Copy nothing past the line containing "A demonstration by". Transcribe every line of the listing below up to and including it, from the first, except pictures.
────────
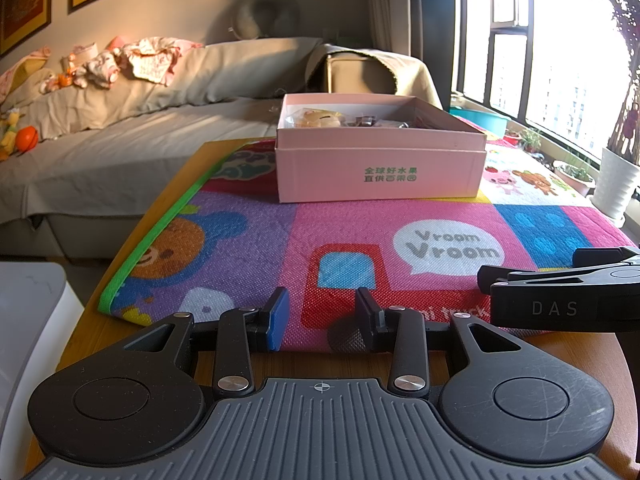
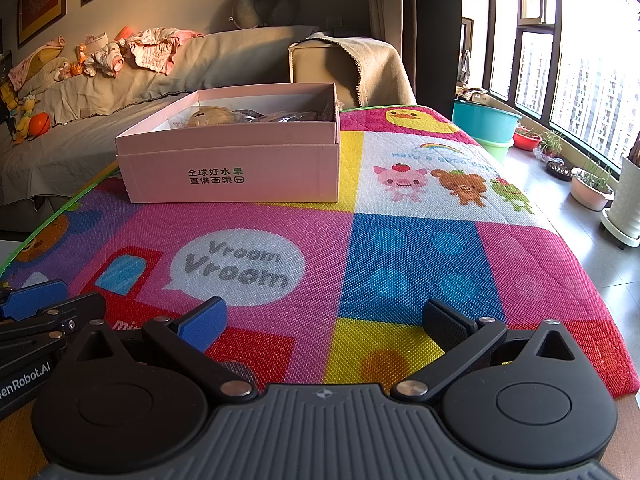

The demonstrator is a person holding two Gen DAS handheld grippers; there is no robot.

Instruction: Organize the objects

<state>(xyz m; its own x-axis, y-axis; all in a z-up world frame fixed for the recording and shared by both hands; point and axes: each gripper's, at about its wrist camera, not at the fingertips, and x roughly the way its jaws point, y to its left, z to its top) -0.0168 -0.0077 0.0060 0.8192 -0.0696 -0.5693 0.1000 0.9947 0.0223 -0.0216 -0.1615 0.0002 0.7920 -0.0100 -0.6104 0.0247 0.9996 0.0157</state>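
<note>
An open pink cardboard box with green print stands on the colourful play mat, well ahead of both grippers. Inside it lie a tan plush toy and some dark wrapped items, partly hidden by the box wall. My left gripper hovers low over the mat's near edge, its jaws partly apart with nothing between them. My right gripper stands wide open and empty over the mat. Each gripper shows at the edge of the other's view.
The mat covers a wooden table. A grey-covered sofa with clothes and toys lies behind and left. A white object sits at the near left. Basins and plant pots line the window floor on the right.
</note>
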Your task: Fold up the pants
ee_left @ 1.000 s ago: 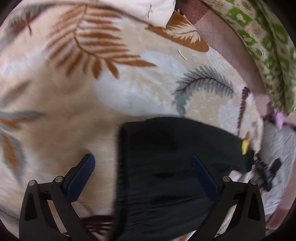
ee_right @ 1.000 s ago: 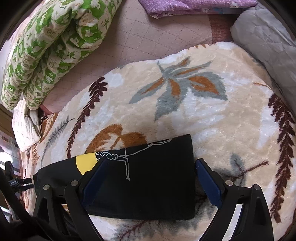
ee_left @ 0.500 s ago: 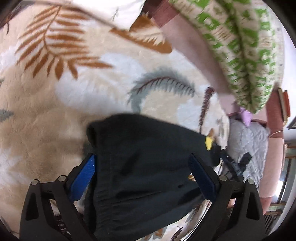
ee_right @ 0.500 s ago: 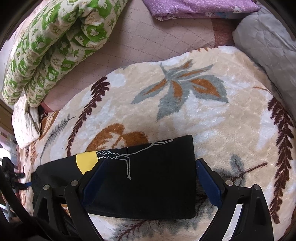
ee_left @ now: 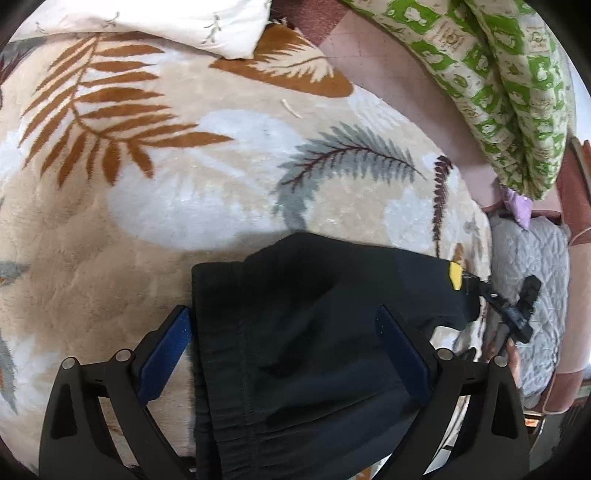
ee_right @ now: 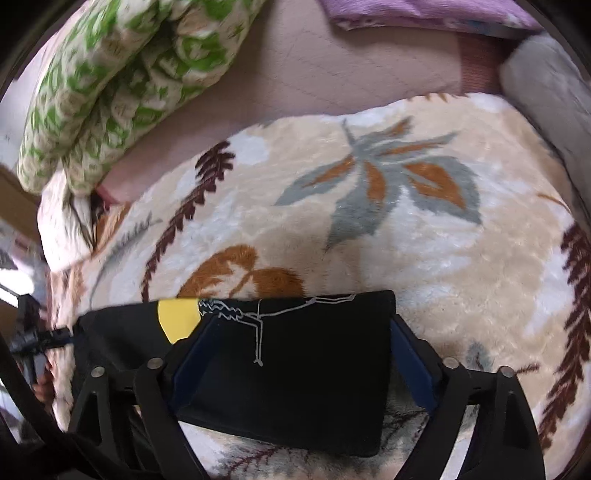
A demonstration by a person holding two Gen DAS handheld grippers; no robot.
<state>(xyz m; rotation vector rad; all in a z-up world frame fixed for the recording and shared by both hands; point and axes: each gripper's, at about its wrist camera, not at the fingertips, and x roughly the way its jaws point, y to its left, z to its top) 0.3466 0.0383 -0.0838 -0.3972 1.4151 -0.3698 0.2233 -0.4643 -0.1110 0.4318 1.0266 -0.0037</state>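
Note:
The black pants [ee_left: 306, 332] lie folded on a leaf-patterned blanket [ee_left: 166, 184]. In the left wrist view the elastic waistband end lies between my open fingers; my left gripper [ee_left: 284, 325] hovers over it, holding nothing. In the right wrist view the pants [ee_right: 295, 373] show a yellow patch [ee_right: 177, 317] and a white line drawing. My right gripper [ee_right: 299, 332] is open, its fingers straddling the folded leg end. The right gripper also shows in the left wrist view [ee_left: 517, 314] at the pants' far end.
A green-and-white quilt [ee_left: 509, 85] is rolled up at the back, also seen in the right wrist view [ee_right: 122, 81]. A white pillow [ee_left: 166, 22], a grey quilted pad [ee_left: 535, 266] and a purple cloth [ee_right: 424, 11] border the blanket.
The left wrist view swung right and back again, and the pants' upper layer now looks more rumpled. The right gripper has barely shifted; both stay open.

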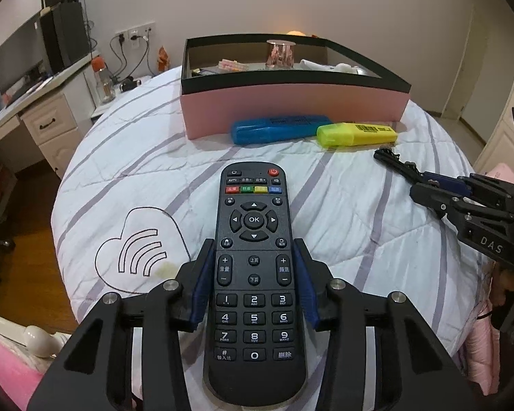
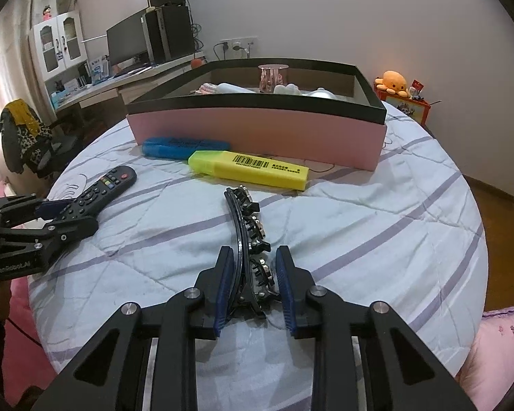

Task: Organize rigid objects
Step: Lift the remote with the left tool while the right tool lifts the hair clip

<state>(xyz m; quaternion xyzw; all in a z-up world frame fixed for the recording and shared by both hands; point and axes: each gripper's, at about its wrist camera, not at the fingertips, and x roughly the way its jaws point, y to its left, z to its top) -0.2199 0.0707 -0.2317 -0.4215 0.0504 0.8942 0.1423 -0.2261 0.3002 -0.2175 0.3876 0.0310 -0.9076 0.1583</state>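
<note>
Remote control (image 1: 253,274), a long black plastic one with rubber buttons, lies on the quilted bed in front of the pink box with a black rim (image 1: 291,109); stiff, light, probably slick-sided, best gripped across its keypad, where the left claw (image 1: 253,281) clamps it. Right claw (image 2: 253,281) pinches a black metal-studded hair clip (image 2: 250,239).

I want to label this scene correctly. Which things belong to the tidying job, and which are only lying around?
Job: remote control, hair clip, blue highlighter, yellow highlighter, pink box.

Lying about: monitor, bottle, octopus plush.
</note>
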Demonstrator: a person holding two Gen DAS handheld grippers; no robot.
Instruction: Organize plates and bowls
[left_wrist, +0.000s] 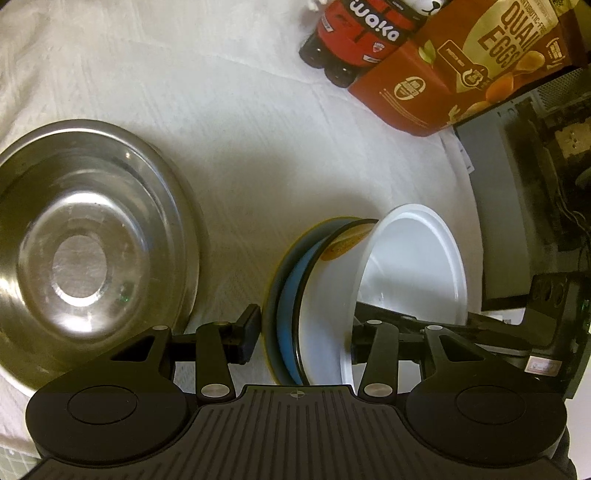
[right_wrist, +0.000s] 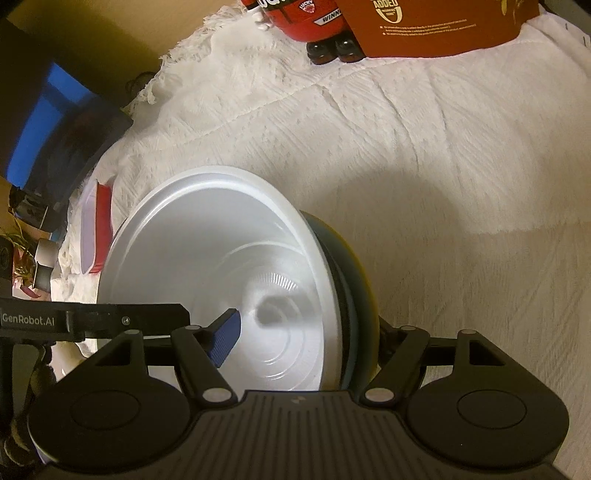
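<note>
A stack of nested dishes stands on edge over the white cloth: a white plastic bowl (left_wrist: 413, 258) in front, then a black-rimmed white dish (left_wrist: 325, 295), a blue dish (left_wrist: 288, 317) and a yellow one at the back. My left gripper (left_wrist: 303, 332) is shut across the stack, one finger behind the yellow dish, one inside the white bowl. In the right wrist view my right gripper (right_wrist: 306, 343) is shut across the same stack, its blue pad (right_wrist: 225, 341) inside the white bowl (right_wrist: 221, 251). A steel bowl (left_wrist: 85, 251) lies at the left.
A red quail-egg box (left_wrist: 461, 66) and a red toy car (left_wrist: 354, 40) stand at the back of the white cloth (right_wrist: 443, 166). A red-and-white dish (right_wrist: 98, 229) sits at the cloth's left edge. Dark equipment (left_wrist: 535, 184) lies right of the stack.
</note>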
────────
### Task response:
The demonstrator is a person holding two Gen DAS handheld grippers; there is no robot.

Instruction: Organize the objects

<state>(xyz m; its own x-axis, y-axis; all in a z-up world frame fixed for the recording and shared by both hands; point and axes: each gripper's, at about its wrist camera, not at the fingertips, and x roughly the way its jaws point, y to its left, z to its top) -0.0168 -0.0077 0.0060 0.8192 -0.0696 -0.5693 0.1000 0.9947 0.0223 -0.0216 -0.1615 0.0002 0.7920 -0.0100 -0.6104 0.0247 0.9996 0.0157</state>
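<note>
An open pink cardboard box with green print stands on the colourful play mat, well ahead of both grippers. Inside it lie a tan plush toy and some dark wrapped items, partly hidden by the box wall. My left gripper hovers low over the mat's near edge, its jaws partly apart with nothing between them. My right gripper stands wide open and empty over the mat. Each gripper shows at the edge of the other's view.
The mat covers a wooden table. A grey-covered sofa with clothes and toys lies behind and left. A white object sits at the near left. Basins and plant pots line the window floor on the right.
</note>
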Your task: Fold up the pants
ee_left @ 1.000 s ago: 
ee_right @ 1.000 s ago: 
ee_left @ 0.500 s ago: 
ee_right @ 0.500 s ago: 
ee_left @ now: 
ee_right @ now: 
A demonstration by a person holding two Gen DAS handheld grippers; no robot.

The answer has been fully written out.